As the Preservation Librarian in an independent historical research library and manuscript repository, I am responsible for the institution’s emergency planning and response, including maintaining the disaster plan – which I call the “Emergency Management Plan” (with the notion that not all emergencies are disasters – at least one hopes so).

Many cultural heritage institutions that are, or were, closed for the pandemic, were forced by circumstances to make plans for collection care and building care while the staff members were quarantined in their homes, and the building shuttered.  For our part, members of the Facilities department were appointed to do building walk-throughs once a week (and sometimes more often).

Our own phased re-opening plan (on a different schedule than the State plan) consists of three “teams” of staff members on a three-week rotation, whereby each team (consisting of no more than 25% of the staff) works for one week in the building and then works from home for two weeks. (If the math feels funny here, that is due to the fact that a number of staff members need not work in the building at all, because of the nature of their jobs.)  The first day of our Phased Re-Opening was Monday, July 6.

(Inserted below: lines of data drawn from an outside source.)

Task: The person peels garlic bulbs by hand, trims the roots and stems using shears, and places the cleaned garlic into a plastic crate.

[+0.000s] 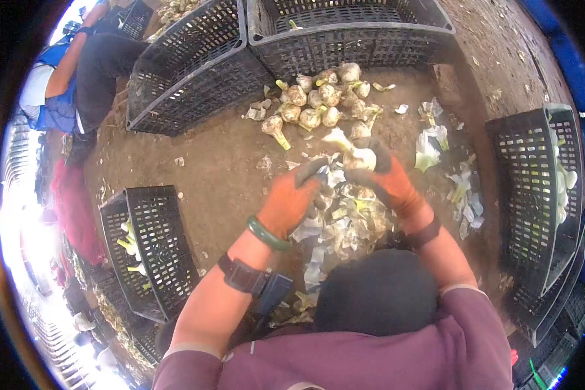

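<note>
Both hands wear orange gloves with dark fingers. My right hand [390, 179] is closed around a pale garlic bulb [361, 158], whose short stalk points up and to the left. My left hand [296, 195] is beside it, a little lower, its fingers curled together; what they hold, if anything, I cannot make out. Beneath both hands lies a heap of papery garlic skins [348, 227]. Just beyond is a pile of unpeeled garlic bulbs [312, 104] with soil-stained skins and cut stalks.
Black plastic crates stand ahead [351, 49], far left [195, 81], near left [162, 237] and right [526, 195]. Pale trimmed garlic shows in the near-left and right crates. Loose skins [465, 195] litter the ground at right. Another person [62, 81] sits at upper left.
</note>
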Tool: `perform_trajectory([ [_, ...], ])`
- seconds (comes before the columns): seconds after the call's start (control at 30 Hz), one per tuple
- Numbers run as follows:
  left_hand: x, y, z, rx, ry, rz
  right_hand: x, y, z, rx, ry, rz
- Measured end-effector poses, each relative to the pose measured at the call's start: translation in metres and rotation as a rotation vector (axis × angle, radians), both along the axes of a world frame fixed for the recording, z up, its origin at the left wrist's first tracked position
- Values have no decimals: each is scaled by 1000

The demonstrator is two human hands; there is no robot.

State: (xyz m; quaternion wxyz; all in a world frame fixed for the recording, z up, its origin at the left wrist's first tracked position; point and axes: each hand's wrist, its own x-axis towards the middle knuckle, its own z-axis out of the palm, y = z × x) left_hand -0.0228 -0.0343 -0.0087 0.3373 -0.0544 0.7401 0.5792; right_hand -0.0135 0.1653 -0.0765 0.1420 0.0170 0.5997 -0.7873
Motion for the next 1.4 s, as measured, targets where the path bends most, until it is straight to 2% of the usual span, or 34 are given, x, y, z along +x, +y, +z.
perform_trajectory([
  [0.07, -1, 6, 7, 65, -4, 4, 6, -6, 3, 265, 298, 6],
  [0.1, -2, 7, 10, 66, -26, -23, 11, -9, 6, 262, 314, -35],
  [0.2, 1, 9, 9, 114, -115, 19, 16, -2, 24, 728, 567, -42],
  [0.33, 2, 15, 16, 27, -102, 58, 19, 2, 27, 898, 675, -32],
  [0.43, 3, 12, 7, -77, 93, -42, 18, -3, 37, 1033, 828, -53],
  [0.53, 2, 20, 8, -111, 76, 83, 15, -9, 52, 835, 728, -84],
  [0.63, -1, 15, -12, -182, 579, -34, 11, -3, 48, 448, 266, 67],
  [0.7, 3, 9, -1, -44, 333, -14, 13, -5, 43, 138, 98, 6],
  [0.73, 5, 8, -3, 4, 295, 12, 15, -7, 36, -20, 13, -23],
  [0.77, 7, 6, -5, 52, 257, 39, 17, -7, 16, 77, 139, -31],
  [0.8, 8, 7, -3, 99, 219, 67, 17, -8, 17, 90, 150, -9],
  [0.87, 10, 10, 9, 189, -23, 122, 17, -8, 23, 120, 172, 41],
  [0.97, 8, 9, 3, 144, 30, 155, 19, -1, 42, 87, 85, 124],
  [1.0, 8, 8, 3, 132, 62, 146, 16, 0, 28, 15, 91, 206],
  [1.07, 11, 12, -10, 109, 253, 171, 10, 4, -2, -124, 90, 373],
  [1.1, 13, 15, -19, 97, 348, 184, 3, 6, -22, -529, -161, 533],
  [1.2, 10, 25, -43, -497, 884, 154, 6, -9, -17, -909, -406, 402],
  [1.23, 6, 24, -46, -631, 1005, 119, 10, -18, 15, -683, -396, 179],
  [1.27, 8, 28, -38, -582, 1044, 61, 16, -24, 33, -449, -380, -39],
  [1.3, 14, 34, -23, -530, 1082, 0, 17, -22, 23, -169, -55, -1],
  [1.33, 18, 40, -15, -476, 1119, -66, 18, -19, 14, 261, 283, -42],
  [1.37, 21, 46, -17, -508, 1227, -77, 18, -17, 4, 607, 532, -181],
  [1.4, 19, 45, -22, -352, 938, 58, 14, -9, 5, 906, 717, -106],
])
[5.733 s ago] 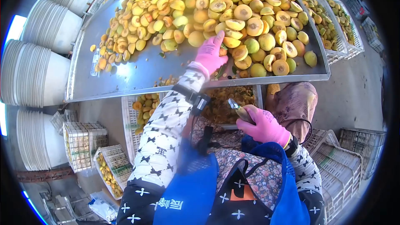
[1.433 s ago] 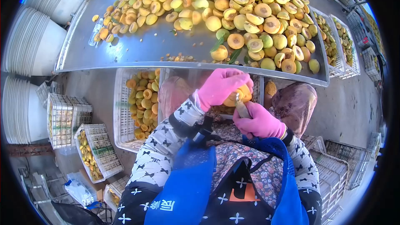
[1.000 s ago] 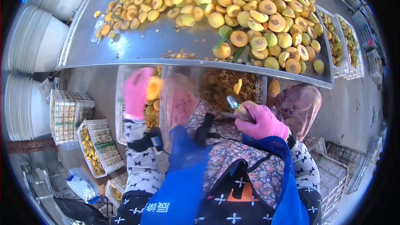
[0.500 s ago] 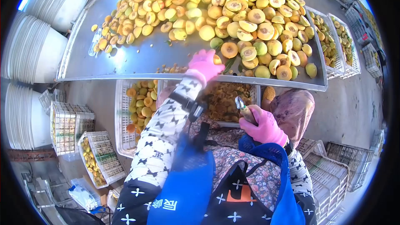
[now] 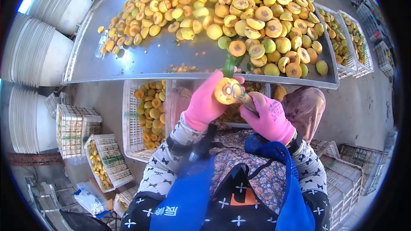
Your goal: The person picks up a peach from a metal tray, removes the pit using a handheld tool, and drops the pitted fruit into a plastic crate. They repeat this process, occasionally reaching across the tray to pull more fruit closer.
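Note:
My left hand [image 5: 206,101], in a pink glove, holds a halved yellow fruit [image 5: 224,92] with its cut face up, just in front of the table's near edge. A green leaf [image 5: 229,66] sticks up beside the fruit. My right hand [image 5: 270,119], also gloved in pink, is closed around the handle of a small metal-tipped tool [image 5: 248,101]. The tool's tip is at the cut face of the fruit. Beyond my hands, many halved fruits [image 5: 239,17] lie heaped on the metal table [image 5: 141,62].
Below the table edge stands a white crate [image 5: 130,122] of fruit halves. More crates [image 5: 105,162] are at the left, others [image 5: 342,179] at the lower right, and filled ones [image 5: 352,62] at the upper right. Stacked white tubs [image 5: 32,51] line the left side.
My left hand has come back from the table towards me with the fruit half. My right hand's tool now meets the fruit. The view has shifted slightly.

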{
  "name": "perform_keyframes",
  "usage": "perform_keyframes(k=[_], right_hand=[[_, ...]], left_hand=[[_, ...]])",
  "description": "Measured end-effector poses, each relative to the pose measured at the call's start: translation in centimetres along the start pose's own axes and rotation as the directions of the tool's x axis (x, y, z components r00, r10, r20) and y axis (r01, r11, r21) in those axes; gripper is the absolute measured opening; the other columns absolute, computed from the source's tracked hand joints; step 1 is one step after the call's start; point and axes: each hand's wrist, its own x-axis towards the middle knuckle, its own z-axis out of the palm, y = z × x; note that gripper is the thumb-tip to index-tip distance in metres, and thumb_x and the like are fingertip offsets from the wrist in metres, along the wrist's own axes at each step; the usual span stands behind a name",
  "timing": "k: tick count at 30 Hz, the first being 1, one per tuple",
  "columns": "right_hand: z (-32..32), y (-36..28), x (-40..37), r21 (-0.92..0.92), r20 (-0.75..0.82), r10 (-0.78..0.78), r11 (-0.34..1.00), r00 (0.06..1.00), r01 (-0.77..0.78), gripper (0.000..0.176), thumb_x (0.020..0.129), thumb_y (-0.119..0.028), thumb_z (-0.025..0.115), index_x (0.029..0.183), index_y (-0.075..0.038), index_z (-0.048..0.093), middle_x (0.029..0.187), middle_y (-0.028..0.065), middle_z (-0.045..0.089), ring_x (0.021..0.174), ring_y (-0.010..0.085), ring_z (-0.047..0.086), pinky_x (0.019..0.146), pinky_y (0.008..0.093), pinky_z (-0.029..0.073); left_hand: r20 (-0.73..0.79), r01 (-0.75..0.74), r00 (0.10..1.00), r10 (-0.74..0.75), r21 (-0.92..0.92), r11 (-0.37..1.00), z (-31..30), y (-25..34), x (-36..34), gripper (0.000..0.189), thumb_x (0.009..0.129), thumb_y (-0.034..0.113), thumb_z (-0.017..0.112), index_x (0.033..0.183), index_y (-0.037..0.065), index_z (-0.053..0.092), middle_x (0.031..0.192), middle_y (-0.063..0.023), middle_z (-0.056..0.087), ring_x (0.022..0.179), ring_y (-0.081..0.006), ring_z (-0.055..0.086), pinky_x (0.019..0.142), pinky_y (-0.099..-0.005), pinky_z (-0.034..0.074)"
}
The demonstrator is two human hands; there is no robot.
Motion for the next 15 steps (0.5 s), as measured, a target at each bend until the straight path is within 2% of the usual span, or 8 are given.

What were the odds that on the very first day of a carefully-crafted reopening plan, with a very limited number of staff in the building, there would be a water emergency? And yet – Murphy’s Law is ever at the ready!  Within a half-hour of the official unlocking of the doors, a corroded valve broke in a wall on the first floor of the building, and water poured through the wall, onto the floor, and through the wall to the basement rooms below the general area of the leak.  This problem was quickly detected by staff in the building, at least two of whom had experienced water emergencies before – and people sprang into action to move wet books and safeguard items not yet damaged, as well as to turn off the broken water apparatus – which took some time.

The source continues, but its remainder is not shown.